The Basic Sand Approach
By: Bob Burns
One of the most troublesome shots in the game of golf for the average player is from the sand trap. The golfer generally has a difficult time getting out with a consistency.
Confidence in one's ability to successfully escape a trap plays a major part of the shot. Confidence, however, may be endangered by lack of knowledge of two important things: how to play the individual shot and which club to use.
Let's discuss the club first: The golfer should have sand wedge, which as a wide flange on its bottom edge. The flange gives the club "bounce" and is designed to keep the club from cutting too deep into the sand. Its construction will cause the club to slap the sand and "splash" the ball on to the green with very little effort on the golfer's part.
Execution for the Basic Sand Shot
First of all, take a stance so that the ball rests opposite the left heel. The left foot is drawn back only slightly more than the right from the intended line of flight, so that the stance is a little open. Wiggle the feet into the sand to provide a firm base for the swing.
Before actually starting the swing, take sight on the shot behind where the club head is to strike. If the sand is normal, try to hit about two inches behind the ball. The reason for hitting this far behind the ball is that, if the contact were closer, the wedge might bounce into the ball causing a skulled shot. Hitting the ball farther back assures getting the club head under the ball.
Keep most of the weight on the left side for the actual swing. Pick up the club head quickly by immediately cocking the wrists. The club head will initially move outside of the target line and then back to the inside with the turning of the shoulders. Pull the club head through the sand with the left hand. Don't look up until you hear the ball thump onto the green; then you will be assured of keeping your head down and getting the ball out. The distance your sand shot will travel depends on three factors. The first is the same one that comes into play with all shots, the speed at which you swing your arms forward. The second is the amount of sand that your club head displaces before the ball starts on its way. The less sand displaced, the farther the ball travels. The third factor is the condition and texture of the sand.

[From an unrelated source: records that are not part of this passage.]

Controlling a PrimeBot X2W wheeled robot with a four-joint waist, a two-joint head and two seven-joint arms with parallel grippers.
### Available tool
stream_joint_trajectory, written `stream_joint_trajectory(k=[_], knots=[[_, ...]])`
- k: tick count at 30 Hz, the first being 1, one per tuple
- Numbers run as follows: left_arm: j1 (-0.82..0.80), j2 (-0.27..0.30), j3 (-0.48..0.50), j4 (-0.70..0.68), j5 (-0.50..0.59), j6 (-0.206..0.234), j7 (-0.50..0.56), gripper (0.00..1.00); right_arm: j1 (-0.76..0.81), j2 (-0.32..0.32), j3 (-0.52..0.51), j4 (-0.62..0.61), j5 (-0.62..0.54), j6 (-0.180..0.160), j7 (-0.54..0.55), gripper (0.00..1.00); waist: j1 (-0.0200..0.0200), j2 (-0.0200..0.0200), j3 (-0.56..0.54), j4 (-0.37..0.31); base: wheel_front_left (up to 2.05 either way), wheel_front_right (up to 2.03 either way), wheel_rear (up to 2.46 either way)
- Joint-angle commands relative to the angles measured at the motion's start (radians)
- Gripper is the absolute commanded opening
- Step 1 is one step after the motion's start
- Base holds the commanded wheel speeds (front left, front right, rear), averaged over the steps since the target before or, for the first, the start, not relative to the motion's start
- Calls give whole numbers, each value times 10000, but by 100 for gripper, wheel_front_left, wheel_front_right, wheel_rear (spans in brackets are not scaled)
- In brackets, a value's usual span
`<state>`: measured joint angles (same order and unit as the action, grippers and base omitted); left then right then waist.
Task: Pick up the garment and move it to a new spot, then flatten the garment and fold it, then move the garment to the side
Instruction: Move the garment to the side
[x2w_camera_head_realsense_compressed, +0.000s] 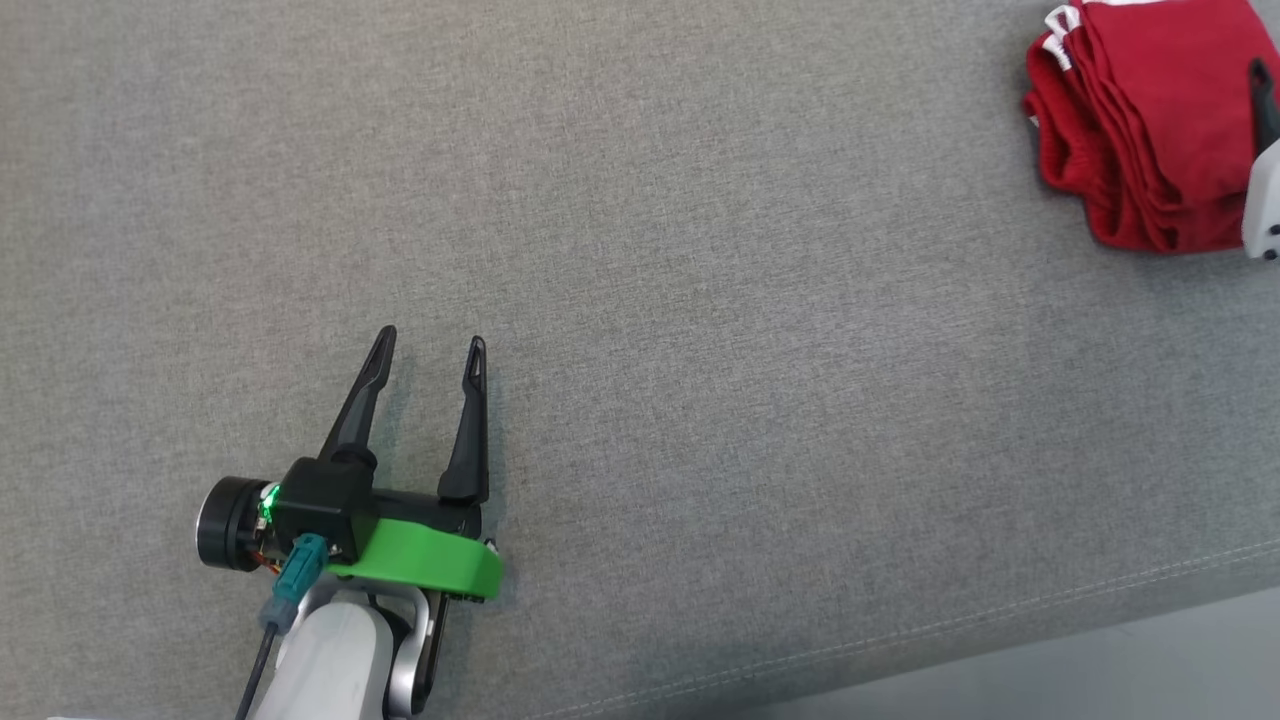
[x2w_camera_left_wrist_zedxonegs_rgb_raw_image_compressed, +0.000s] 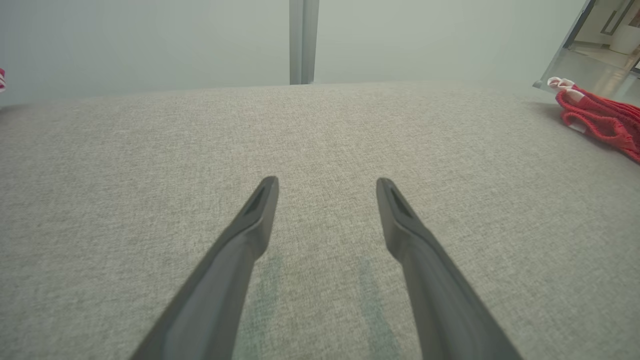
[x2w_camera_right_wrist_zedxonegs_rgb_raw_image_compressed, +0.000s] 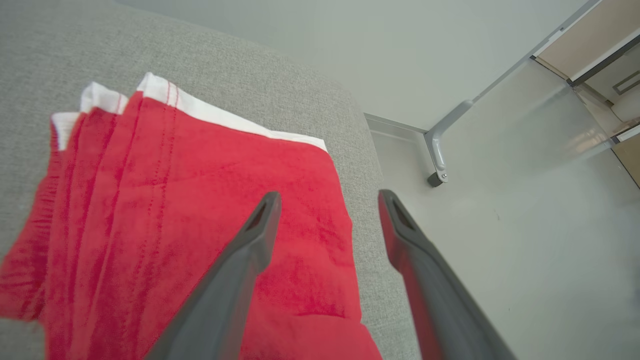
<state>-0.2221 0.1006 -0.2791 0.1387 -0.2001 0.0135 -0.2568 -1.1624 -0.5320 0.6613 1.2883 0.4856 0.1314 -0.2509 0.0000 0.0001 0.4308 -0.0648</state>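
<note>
The folded red garment (x2w_camera_head_realsense_compressed: 1140, 130) is lying at the far right of the grey upholstered surface (x2w_camera_head_realsense_compressed: 700, 300), close to its right edge, so the move-aside step is looking all but done. The right gripper (x2w_camera_right_wrist_zedxonegs_rgb_raw_image_compressed: 328, 196) is standing wide open over it, gripping nothing: one finger is hanging above the red cloth, the other past the edge, over the floor (x2w_camera_right_wrist_zedxonegs_rgb_raw_image_compressed: 500, 240). To finish well, it should be lifting straight up, so that no fingertip is snagging the stacked layers or the white hem (x2w_camera_right_wrist_zedxonegs_rgb_raw_image_compressed: 225, 117) and dragging the pile off that edge. The left gripper (x2w_camera_head_realsense_compressed: 431, 340) is sitting wide open and empty at the near left, well apart from the garment. Between them the surface is offering broad room; the near seam (x2w_camera_head_realsense_compressed: 1000, 610) is marking its limit.
</note>
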Motion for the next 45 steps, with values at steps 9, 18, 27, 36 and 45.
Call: stream_joint_trajectory(k=[9,18,27,36,45], knots=[[-152,-128,117,528,-288,60,-75,100,864,414,-790,-953,-341,-15,-153,100,0,-1,-1283,-118,0,0,0],[439,-337,654,1206,-623,223,-77,100,3343,1114,-2993,-3875,-1303,-15,-155,100,0,-1,-3047,102,0,0,0],[1282,-416,1217,1481,-705,333,-79,100,6094,2447,-4707,-6525,-2574,-15,-155,100,0,-1,-4074,478,0,0,0],[1775,-468,1373,1584,-765,328,-80,100,8765,4085,-6031,-8945,-3589,-15,-155,100,0,-1,-4475,916,0,0,0],[1926,-491,1339,1688,-807,407,-80,100,10431,4750,-6272,-10150,-3747,-15,-13,100,0,-1,-4648,1146,0,0,0]])
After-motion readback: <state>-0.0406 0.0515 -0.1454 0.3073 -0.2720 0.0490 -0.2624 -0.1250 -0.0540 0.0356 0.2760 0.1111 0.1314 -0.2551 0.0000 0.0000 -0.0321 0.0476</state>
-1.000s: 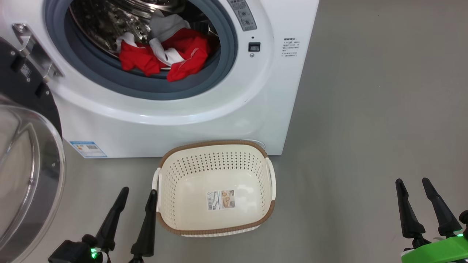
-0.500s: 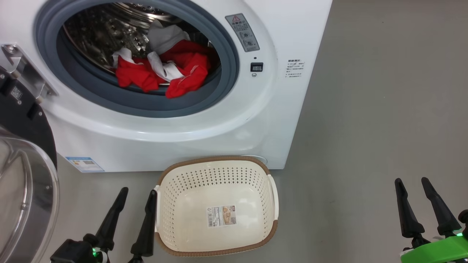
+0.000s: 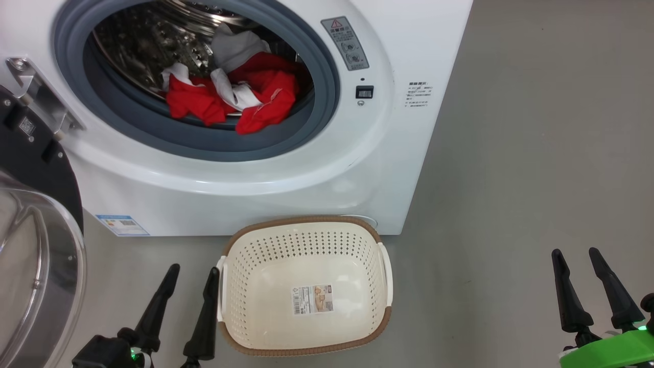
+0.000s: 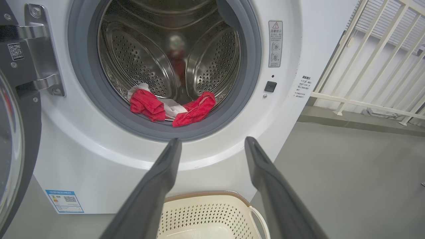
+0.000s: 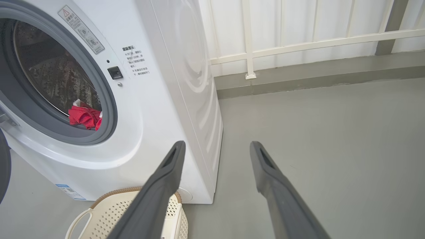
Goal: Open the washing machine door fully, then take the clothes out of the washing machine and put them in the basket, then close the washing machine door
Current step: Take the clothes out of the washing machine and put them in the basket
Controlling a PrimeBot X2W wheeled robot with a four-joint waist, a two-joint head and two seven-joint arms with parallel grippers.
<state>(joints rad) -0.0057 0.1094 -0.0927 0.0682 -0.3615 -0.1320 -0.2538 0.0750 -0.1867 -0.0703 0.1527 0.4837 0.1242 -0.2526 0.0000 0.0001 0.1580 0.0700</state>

When you anticipate a large displacement of sand on shot from buried lies, uphill lies, or soft sand, you will need more arm speed than normal. When you anticipate displacing less sand on downhill lies, and from coarse, wet, or otherwise firm sand, you will need less arm speed.
You can vary the depth of your cut of sand by setting your hands to the left or right of the normal address position. Setting your hands slightly to the right of normal turns the leading edge a bit upward, thus the club head will skim off a relatively shallow slice of sand.
By positioning your hands slightly to the left of normal, it turns the leading edge of the club head downward. This will cause the club to enter the sand at a sharper angle and thus cut deeper. The deeper the cut of sand, the more sand displaced; the more sand displaced, the less the shot will fly.
The texture of the sand also affects the depth of the cut. The club head will cut deeper into soft, fine-grained sand than it will into coarse or wet sand.